Any picture must be dropped, but each line of the data should be duplicated exactly.

(GIVEN DATA)

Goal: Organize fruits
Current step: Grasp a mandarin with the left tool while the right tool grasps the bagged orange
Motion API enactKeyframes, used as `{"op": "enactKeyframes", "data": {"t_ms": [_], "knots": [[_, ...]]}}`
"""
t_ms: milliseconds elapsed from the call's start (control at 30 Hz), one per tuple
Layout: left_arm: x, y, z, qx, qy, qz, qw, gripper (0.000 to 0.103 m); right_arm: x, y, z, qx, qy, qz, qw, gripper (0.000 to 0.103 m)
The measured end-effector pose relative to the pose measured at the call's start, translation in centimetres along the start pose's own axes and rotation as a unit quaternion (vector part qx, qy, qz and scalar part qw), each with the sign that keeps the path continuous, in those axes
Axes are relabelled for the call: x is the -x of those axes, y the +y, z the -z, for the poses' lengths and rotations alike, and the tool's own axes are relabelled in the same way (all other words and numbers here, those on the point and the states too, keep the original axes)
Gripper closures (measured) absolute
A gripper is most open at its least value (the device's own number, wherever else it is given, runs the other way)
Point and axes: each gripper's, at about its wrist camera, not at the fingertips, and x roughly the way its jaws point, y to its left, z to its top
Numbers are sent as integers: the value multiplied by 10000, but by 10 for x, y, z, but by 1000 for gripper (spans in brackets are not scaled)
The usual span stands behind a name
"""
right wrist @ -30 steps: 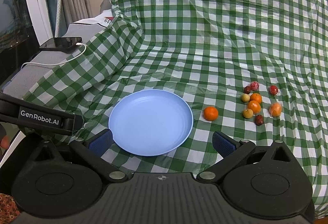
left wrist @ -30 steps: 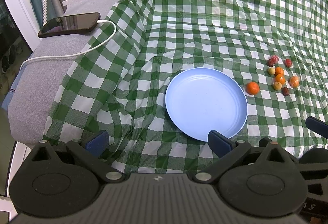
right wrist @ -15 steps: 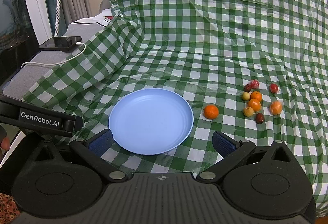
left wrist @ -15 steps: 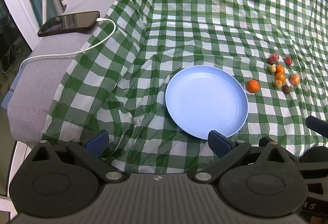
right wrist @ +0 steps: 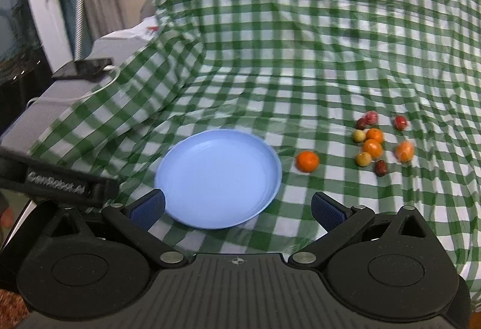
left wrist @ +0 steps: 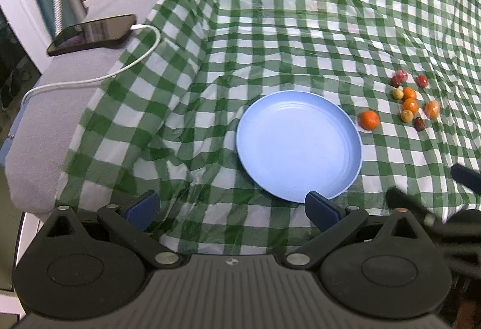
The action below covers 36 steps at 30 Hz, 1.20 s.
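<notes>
We see both wrist views looking forward and down from near; shared: plate (left wrist: 299, 145) (right wrist: 219, 181) at 12, fruit cluster (left wrist: 410, 100) (right wrist: 372, 145) at 2.

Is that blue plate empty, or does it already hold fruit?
Empty. The blue plate shows only bare surface; the fruits all lie on the cloth beside it.

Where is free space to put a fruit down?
The round blue plate holds nothing. Bare checked tablecloth lies behind it. It is crowded right of the lone orange, in the small fruit cluster.
</notes>
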Motion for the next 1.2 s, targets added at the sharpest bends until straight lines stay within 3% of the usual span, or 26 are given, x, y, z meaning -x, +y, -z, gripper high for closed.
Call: {"op": "enactKeyframes", "data": {"t_ms": [133, 333, 500, 600, 733, 867, 1000, 1067, 1100, 1133, 1200], "knots": [[-8, -20, -13, -253, 120, 215, 9994, 0, -2, -31, -1, -374, -279, 586, 9972, 0], [-31, -75, -38, -999, 138, 661, 9927, 0, -19, -107, 6, -921, -347, 1469, 9842, 1], [-61, -133, -60, -1740, -45, 887, 9807, 0, -45, -169, 2, -987, -388, 1715, 9795, 3], [-83, -164, -74, -2071, -106, 1001, 9731, 2, -71, -191, -2, -876, -318, 1777, 9797, 16], [-119, -199, -89, -2414, -30, 1125, 9639, 21, -117, -219, -13, -857, -149, 1704, 9815, 26], [-158, -220, -97, -2570, 194, 1177, 9590, 29, -162, -242, -19, -796, 45, 1615, 9837, 33], [-183, -232, -96, -2879, 436, 1265, 9483, 35, -193, -252, -19, -730, 263, 1542, 9850, 41], [-193, -237, -94, -2994, 541, 1251, 9443, 51, -201, -253, -18, -667, 333, 1457, 9865, 49], [-196, -238, -94, -2996, 593, 1245, 9441, 54, -204, -254, -18, -617, 333, 1340, 9885, 61], [-197, -238, -94, -2966, 590, 1290, 9444, 62, -205, -253, -17, -569, 285, 1240, 9902, 65], [-194, -237, -94, -2962, 556, 1385, 9434, 65, -205, -252, -19, -492, 251, 1359, 9892, 65]]}}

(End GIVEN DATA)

TASK RESULT –
Goal: Organize fruits
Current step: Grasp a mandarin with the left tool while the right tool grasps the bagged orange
Motion API enactKeyframes, used as `{"op": "enactKeyframes", "data": {"t_ms": [_], "knots": [[_, ...]]}}`
"""
t_ms: milliseconds elapsed from the call's start (control at 30 Hz), one per tuple
Layout: left_arm: x, y, z, qx, qy, qz, qw, gripper (0.000 to 0.103 m); right_arm: x, y, z, qx, qy, qz, qw, gripper (0.000 to 0.103 m)
The measured end-effector pose relative to the pose measured at the call's start, translation in centimetres along the start pose's own axes and rotation as a unit quaternion (vector part qx, qy, qz and scalar part qw), each with the sign that keeps the path continuous, in those axes
Axes are relabelled for the call: x is the -x of those axes, y the +y, z the -z, for the poses' lengths and rotations alike, and the tool's own axes are relabelled in the same way (all other words and numbers here, those on the point and the states too, keep the original axes)
Gripper closures (measured) absolute
A gripper is most open at its least value (the device's own number, wherever else it is given, runs the other way)
Point and axes: each gripper's, at about its wrist camera, not at the fingertips, and x roughly the way its jaws point, y to its left, z to its top
Numbers are sent as integers: the value multiplied by 10000, but by 10 for x, y, z, but by 1000 for gripper (spans in brackets are not scaled)
The usual span stands behind a name
"""
right wrist @ -30 steps: 
left wrist @ -30 steps: 
right wrist @ -15 steps: 
left wrist @ -15 steps: 
right wrist @ +0 steps: 
left wrist @ +0 steps: 
The action below covers 36 steps at 30 Hz, 1.20 s.
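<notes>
We see both wrist views looking forward and down from near; shared: plate (left wrist: 299, 145) (right wrist: 219, 181) at 12, fruit cluster (left wrist: 410, 100) (right wrist: 372, 145) at 2.

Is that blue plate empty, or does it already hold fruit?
Empty. The blue plate shows only bare surface; the fruits all lie on the cloth beside it.

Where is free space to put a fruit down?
The round blue plate holds nothing. Bare checked tablecloth lies behind it. It is crowded right of the lone orange, in the small fruit cluster.
</notes>
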Motion for the next 1.2 s, targets added at the sharpest bends until straight lines stay within 3% of the usual span, or 26 are given, x, y, z meaning -x, +y, -z, gripper high for closed.
Call: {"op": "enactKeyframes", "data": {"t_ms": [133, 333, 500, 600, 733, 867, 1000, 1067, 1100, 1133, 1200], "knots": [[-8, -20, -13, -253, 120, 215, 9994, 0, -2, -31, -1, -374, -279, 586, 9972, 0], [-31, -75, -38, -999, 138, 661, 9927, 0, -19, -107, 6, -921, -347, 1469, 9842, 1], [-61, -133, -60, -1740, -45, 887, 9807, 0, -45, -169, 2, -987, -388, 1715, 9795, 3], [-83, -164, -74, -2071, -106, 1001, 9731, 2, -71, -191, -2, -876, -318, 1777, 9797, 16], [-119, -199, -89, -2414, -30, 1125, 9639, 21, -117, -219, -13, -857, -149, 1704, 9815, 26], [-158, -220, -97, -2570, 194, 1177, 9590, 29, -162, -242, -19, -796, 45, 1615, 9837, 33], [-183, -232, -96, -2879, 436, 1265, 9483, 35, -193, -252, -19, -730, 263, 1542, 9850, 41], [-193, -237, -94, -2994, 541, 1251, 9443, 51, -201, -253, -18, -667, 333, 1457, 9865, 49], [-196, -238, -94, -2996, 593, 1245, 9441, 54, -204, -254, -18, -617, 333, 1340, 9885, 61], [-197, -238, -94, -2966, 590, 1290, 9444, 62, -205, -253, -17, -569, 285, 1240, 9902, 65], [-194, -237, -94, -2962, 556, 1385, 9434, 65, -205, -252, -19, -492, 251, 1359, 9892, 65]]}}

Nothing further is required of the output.